Though Lion Brand Yarn does sell directly through its Web site, Rabinowitz says the company views the site as a combination of a marketing and a sales tool.

“We do have a catalog and Web site, but we are mostly using that to drive traffic to the retailers who carry our products. We’re engaging with customers so our brand is more meaningful and valuable to them, ultimately driving a lot of the sales offline,” she says, adding that much of Lion Brand Yarn’s direct sales come from consumers looking for a specific product or quantity when their local retailer carries only limited amounts.

Lion Brand Yarn has also seen success in M-commerce through an iPhone app that gives customers access to Pattern Finder, a program that helps them sort through patterns on the company’s Web site to find exactly what they are looking for and what yarn to use, according to Rabinowitz.

“Customers can be in a store anywhere, and they can download the pattern right then to see what’s needed and buy that right there in the store,” she says. “We used to have to print patterns and spend thousands of dollars doing that, but now people can walk right down the aisle looking at their phones and pick the pattern they need.”

Consumer response to Lion Brand Yarn’s online initiatives has been the driving force behind its E-commerce success, Rabinowitz says.

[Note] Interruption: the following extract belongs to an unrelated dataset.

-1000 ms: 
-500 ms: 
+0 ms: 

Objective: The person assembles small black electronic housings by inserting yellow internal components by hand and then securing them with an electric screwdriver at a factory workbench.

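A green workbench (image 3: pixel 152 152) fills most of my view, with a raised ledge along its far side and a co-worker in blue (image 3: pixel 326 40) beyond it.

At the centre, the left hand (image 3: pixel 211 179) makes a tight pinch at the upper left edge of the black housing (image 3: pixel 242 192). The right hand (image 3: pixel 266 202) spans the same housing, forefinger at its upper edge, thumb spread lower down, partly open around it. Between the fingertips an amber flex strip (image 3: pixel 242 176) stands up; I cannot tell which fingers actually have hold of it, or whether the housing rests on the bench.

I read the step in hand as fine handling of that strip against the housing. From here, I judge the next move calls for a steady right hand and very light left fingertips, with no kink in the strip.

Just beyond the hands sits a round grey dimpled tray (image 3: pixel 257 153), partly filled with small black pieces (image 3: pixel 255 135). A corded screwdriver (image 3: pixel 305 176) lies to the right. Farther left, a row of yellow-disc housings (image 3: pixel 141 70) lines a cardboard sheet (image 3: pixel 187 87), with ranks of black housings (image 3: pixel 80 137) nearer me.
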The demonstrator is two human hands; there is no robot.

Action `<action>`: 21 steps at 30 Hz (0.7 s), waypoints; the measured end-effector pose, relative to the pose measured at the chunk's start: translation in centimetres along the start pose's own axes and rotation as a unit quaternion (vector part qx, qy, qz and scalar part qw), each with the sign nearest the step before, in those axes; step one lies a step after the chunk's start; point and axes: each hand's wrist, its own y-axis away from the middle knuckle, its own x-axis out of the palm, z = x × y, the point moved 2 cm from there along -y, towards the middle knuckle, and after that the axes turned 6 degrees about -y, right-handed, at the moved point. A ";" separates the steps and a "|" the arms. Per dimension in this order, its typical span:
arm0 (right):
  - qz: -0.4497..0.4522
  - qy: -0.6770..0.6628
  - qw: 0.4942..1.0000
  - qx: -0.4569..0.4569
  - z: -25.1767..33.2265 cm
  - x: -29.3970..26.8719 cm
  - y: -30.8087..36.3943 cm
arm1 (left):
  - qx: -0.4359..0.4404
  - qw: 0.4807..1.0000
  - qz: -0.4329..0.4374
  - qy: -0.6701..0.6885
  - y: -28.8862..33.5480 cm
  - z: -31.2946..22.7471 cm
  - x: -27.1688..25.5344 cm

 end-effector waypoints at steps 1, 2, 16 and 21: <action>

“We put a lot of energy into social media, and what we’ve done is create our own media that provide valuable information to consumers and ways of connecting with customers on different levels,” she says. “We now have an audience of people willing to listen to us because we’re giving them content and value. We don’t see social media as a hard sell or promotional tool, so that when we do use it to announce things or show people an offer or contest, it’s very effective.”

Personal Path to Success

Research shows a strong future for retail in the digital sector. According to one CrossView survey, 37 percent of shoppers preferred to hear about retail promotions through E-mail, while 18 percent cited text messaging as a favorite source of information. Retailers continue to roll out new mobile apps, many of which allow consumers to shop and purchase items directly from their cell phones, and an increasing number of E-commerce applications are now available, such as Visa’s Rightcliq technology, which allows users to compile a wish-list of products and be notified any time they are on a site that offers deals for requited items.

In the future, it’s important for retailers to keep an eye on all varying digital channels as the E-commerce space expands, Shop.org’s Joseloff suggests.

“It’s easy to show what sales come from E-commerce directly,” he says. “The newest challenge is learning how digital affects all sales across different channels. That can be hard to quantify.”

For E-retailers to succeed in sales, whether online or in-site, new and emerging technologies are making it increasingly important to first target and connect with consumers through effective DR channels.

“We think our customers love us and want to communicate with us,” says Shah of 1800Flowers.com. “It’s important for us to have a foothold in the same places they are and bring that excitement there in order to make the customer always feel connected to us.”